TRIBUTE Esther Conwell ’44 (MS): ‘Lived and Breathed Science’
conwellPRESIDENTIAL HONORS: President Barack Obama named Conwell a National Medal of Science winner in 2010. (Photo: Courtesy Of Ryan K. Morris Photography/National Science & Technology Medals Foundation)

Esther Conwell ’44 (MS) first came to the University in 1942 to pursue a PhD in physics, immediately after graduating from Brooklyn College that same year. It was at Rochester that Esther, working with Professor Victor Weisskopf, made one of her most important scientific contributions, one that helped her to earn the National Medal of Science in 2010.

It was the development of a theory that describes the scattering of electrons by impurities in a semiconductor. Ultimately, this work would lead to an understanding of how transistors operate, which are the building blocks of integrated circuits. But at that time, physicists were just beginning to study silicon and germanium materials; and the Conwell-Weisskopf theory helped to explain how impurity atoms would affect the transport of electrons through the semiconductor.

Remarkably, Esther completed this signature work in effectively a few months, as Weisskopf was being sent to Los Alamos to aid in the war effort there. She would receive a master’s degree in physics from Rochester in 1944, and move on to the University of Chicago for her doctorate, which she earned four years later.

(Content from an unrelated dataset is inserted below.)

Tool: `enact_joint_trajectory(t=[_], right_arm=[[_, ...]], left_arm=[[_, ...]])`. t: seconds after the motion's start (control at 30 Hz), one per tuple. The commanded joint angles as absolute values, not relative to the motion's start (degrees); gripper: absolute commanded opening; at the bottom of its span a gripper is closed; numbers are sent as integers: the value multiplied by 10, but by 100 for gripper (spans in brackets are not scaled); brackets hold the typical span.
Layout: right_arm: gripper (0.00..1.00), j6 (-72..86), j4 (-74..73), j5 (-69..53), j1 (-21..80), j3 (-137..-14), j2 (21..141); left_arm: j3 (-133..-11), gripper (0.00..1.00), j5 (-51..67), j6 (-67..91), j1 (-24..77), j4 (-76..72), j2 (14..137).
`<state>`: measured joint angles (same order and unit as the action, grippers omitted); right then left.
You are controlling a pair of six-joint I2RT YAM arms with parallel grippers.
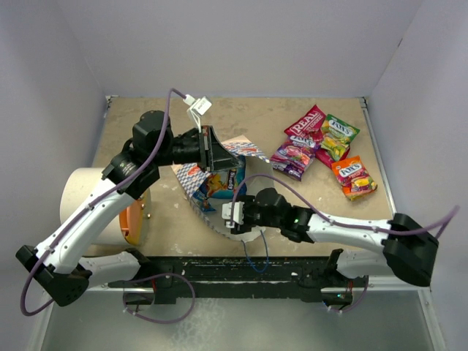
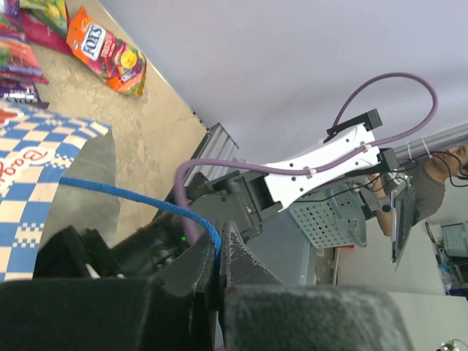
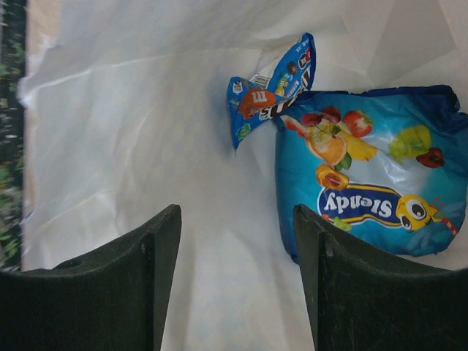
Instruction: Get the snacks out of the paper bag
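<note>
The paper bag [image 1: 245, 149] lies on its side mid-table, its mouth toward the near edge. My left gripper [image 1: 210, 150] is shut on the bag's thin blue cord handle [image 2: 146, 201] and holds the top side up; its jaws [image 2: 219, 238] pinch the cord. My right gripper [image 1: 229, 215] is open and empty at the bag's mouth. In the right wrist view its fingers [image 3: 238, 219] sit over the white bag lining [image 3: 131, 110], with a blue fruit packet [image 3: 373, 168] by the right finger and a small blue packet [image 3: 274, 84] further in. Red [image 1: 306, 123], green-yellow [image 1: 339, 135], purple [image 1: 292, 157] and orange [image 1: 354, 178] packets lie on the table at right.
A white cylinder [image 1: 84, 197] with an orange lid [image 1: 131, 219] lies at the left, next to my left arm. Grey walls close the table on three sides. The bag's other blue cord [image 1: 256, 256] hangs over the near edge.
</note>
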<state>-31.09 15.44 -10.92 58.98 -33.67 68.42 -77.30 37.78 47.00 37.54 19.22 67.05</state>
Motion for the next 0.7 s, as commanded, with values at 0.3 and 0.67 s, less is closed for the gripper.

The seminal paper describing the Conwell-Weisskopf theory did not appear in print until 1950, as it was deemed classified material. Meanwhile, Esther went on to a career largely in industry, working first at Bell Laboratories (1951 to 1952), and then at GTE laboratories until 1972. It was at GTE that she studied the effect of high electric fields on the transport of “hot” (or highly energetic) electrons in semiconductors. In fact, for one of my own research projects we were interested in understanding the transport of “hot” electrons in nanometer scale semiconductors, and we discovered that Esther had literally written the defining book on this topic some 30 years earlier!

In 1972, Esther returned to Rochester to work at Xerox, where she investigated the conduction of electrons in organic molecules, which had direct relevance to the xerographic process. After “retirement” from Xerox in 1998, Esther joined the chemistry department at Rochester, with an appointment in physics coming several years later. At Rochester, she was interested in understanding the conduction of electrons through DNA molecules, and especially how the electrons would interact with the DNA molecular vibrations to create “polarons.”

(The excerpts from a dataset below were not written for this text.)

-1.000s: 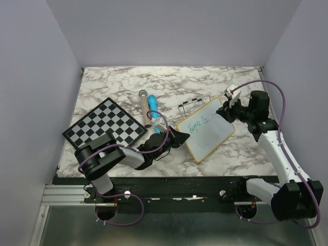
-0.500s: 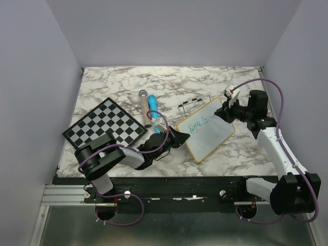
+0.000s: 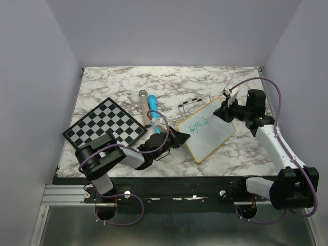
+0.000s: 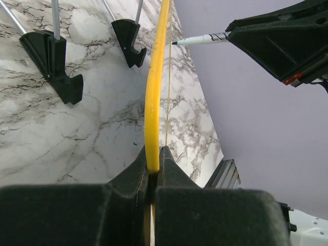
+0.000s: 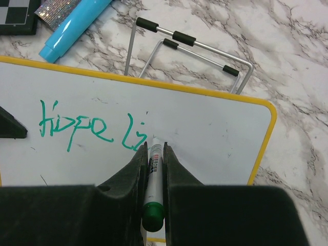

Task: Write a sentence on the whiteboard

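I had the right pincer [image 5: 155,149] on the marker [image 5: 152,177] and the left pincer [image 4: 152,154] on the whiteboard [image 5: 215,128].
My right pincer clamped the green marker, its tip at the board just after the sentence [image 5: 84,128], which read "Hope Li". My left pincer pinched the board's yellow rim. The board sat on the counter [image 3: 205,82], right of the chessboard [image 3: 105,127].
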Robot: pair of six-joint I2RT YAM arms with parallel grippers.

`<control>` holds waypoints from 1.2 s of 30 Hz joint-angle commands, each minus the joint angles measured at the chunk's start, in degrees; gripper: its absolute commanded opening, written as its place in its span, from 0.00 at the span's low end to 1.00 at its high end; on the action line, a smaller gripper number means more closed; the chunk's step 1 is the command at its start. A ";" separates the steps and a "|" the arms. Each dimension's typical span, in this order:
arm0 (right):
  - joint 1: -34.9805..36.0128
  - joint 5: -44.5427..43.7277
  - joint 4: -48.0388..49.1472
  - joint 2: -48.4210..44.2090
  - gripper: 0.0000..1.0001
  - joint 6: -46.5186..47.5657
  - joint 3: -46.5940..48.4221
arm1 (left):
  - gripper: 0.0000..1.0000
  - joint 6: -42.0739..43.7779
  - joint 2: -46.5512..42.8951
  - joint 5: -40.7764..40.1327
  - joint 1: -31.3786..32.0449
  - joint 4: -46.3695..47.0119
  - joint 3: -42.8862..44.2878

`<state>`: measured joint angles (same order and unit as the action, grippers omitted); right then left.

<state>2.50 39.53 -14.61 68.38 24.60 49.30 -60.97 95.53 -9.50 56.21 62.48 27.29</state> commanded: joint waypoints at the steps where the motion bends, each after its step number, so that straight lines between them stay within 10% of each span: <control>1: -0.39 -0.33 2.66 0.96 0.00 -1.31 -0.69 | 0.00 1.03 0.98 2.29 0.04 0.45 -0.22; 36: -0.39 3.45 -5.77 2.02 0.00 3.96 0.10 | 0.00 1.12 0.80 1.59 0.04 0.36 -0.66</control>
<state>2.50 42.17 -15.68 70.46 26.68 49.32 -62.11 95.81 -9.37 55.99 62.48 27.27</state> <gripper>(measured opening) 0.175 0.056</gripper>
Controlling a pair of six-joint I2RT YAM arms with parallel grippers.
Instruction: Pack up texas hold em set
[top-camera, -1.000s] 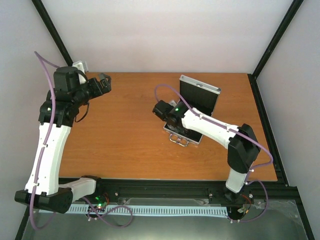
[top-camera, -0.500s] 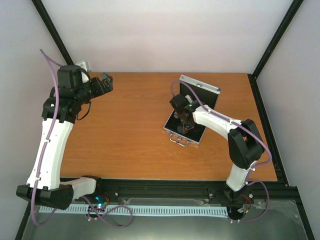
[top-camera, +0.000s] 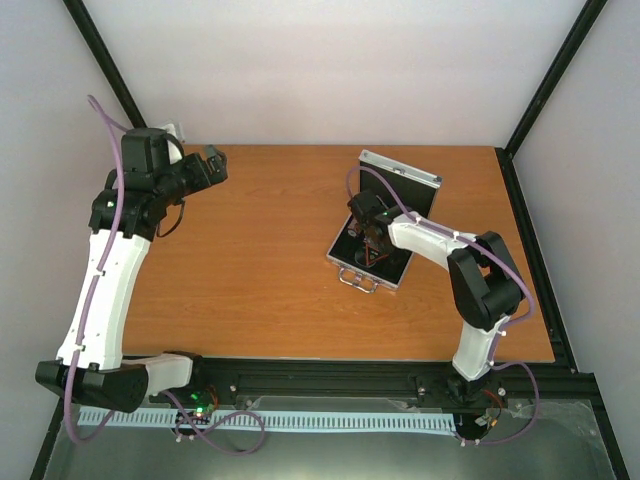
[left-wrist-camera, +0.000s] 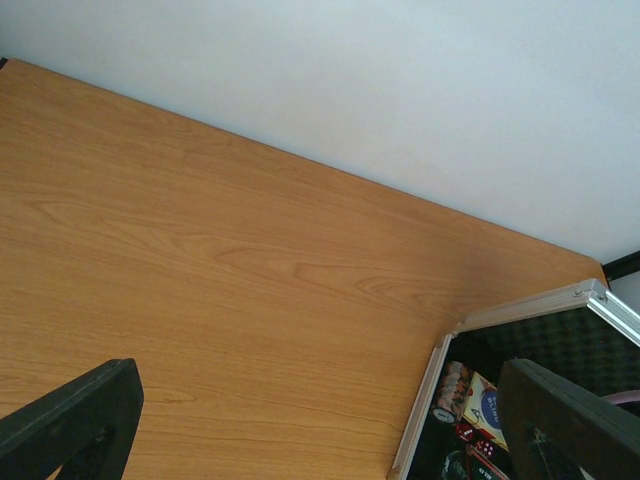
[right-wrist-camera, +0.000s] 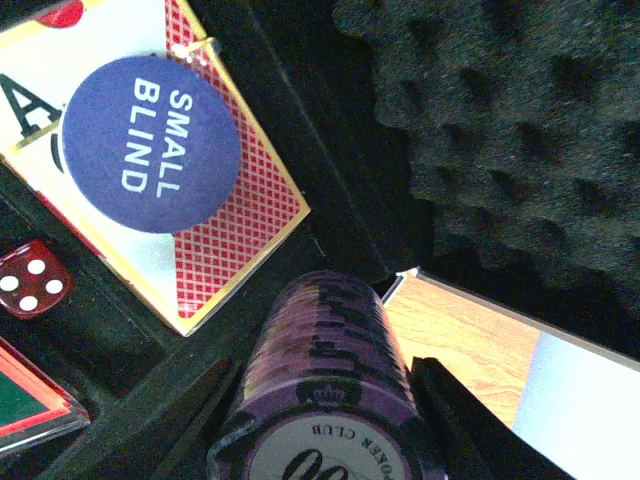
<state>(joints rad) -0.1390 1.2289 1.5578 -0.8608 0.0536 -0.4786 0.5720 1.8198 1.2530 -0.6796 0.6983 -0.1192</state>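
The right gripper (top-camera: 367, 243) is clamped on a stack of round purple poker chips (right-wrist-camera: 325, 350), low inside the open silver aluminium case (top-camera: 405, 190) at the table's right. The hard, loose discs would likely slide apart, so a mid-stack side hold seems best. The left gripper (top-camera: 213, 162) gapes empty, far left.

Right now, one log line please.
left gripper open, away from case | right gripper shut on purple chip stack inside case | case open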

Esther lived and breathed science. Her accomplishments earned her many accolades even before President Barack Obama honored her with the National Medal of Science. She was the only Rochester faculty member to be a member of the National Academies of Science and Engineering and a fellow of the American Academy of Arts and Sciences. In 1997, she received the Edison Medal. In 2011, the University awarded her an honorary doctorate.

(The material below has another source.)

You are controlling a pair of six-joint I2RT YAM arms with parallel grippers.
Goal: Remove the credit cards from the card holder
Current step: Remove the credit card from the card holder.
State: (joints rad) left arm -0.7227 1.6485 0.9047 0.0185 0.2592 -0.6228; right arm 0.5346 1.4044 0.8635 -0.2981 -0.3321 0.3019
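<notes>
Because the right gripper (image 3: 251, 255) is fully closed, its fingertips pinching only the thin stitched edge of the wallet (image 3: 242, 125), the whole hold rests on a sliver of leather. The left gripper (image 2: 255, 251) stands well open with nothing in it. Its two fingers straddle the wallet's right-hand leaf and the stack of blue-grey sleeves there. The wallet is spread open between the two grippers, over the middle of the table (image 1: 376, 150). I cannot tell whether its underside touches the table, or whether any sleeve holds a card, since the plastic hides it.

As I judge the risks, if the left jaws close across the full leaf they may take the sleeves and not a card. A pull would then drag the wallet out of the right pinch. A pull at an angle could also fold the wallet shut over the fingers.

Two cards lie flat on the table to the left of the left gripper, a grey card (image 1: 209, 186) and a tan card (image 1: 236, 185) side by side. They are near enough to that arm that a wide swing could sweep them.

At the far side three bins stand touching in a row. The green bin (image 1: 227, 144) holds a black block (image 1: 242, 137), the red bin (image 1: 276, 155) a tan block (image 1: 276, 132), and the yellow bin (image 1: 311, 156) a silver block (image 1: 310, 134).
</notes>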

When Esther died last November at the age of 92, she was still actively working, coming to her office almost daily. It is important to note that besides her scientific contributions, Esther’s lasting legacy will be her inspiration to women around the globe to enter the physical sciences. Often the only woman, at times unwelcomed, in a field ruled by males, Esther had to overcome countless barriers to achieve the success and recognition that she deserved.

—Todd Krauss


Krauss is chair of the Department of Chemistry at Rochester.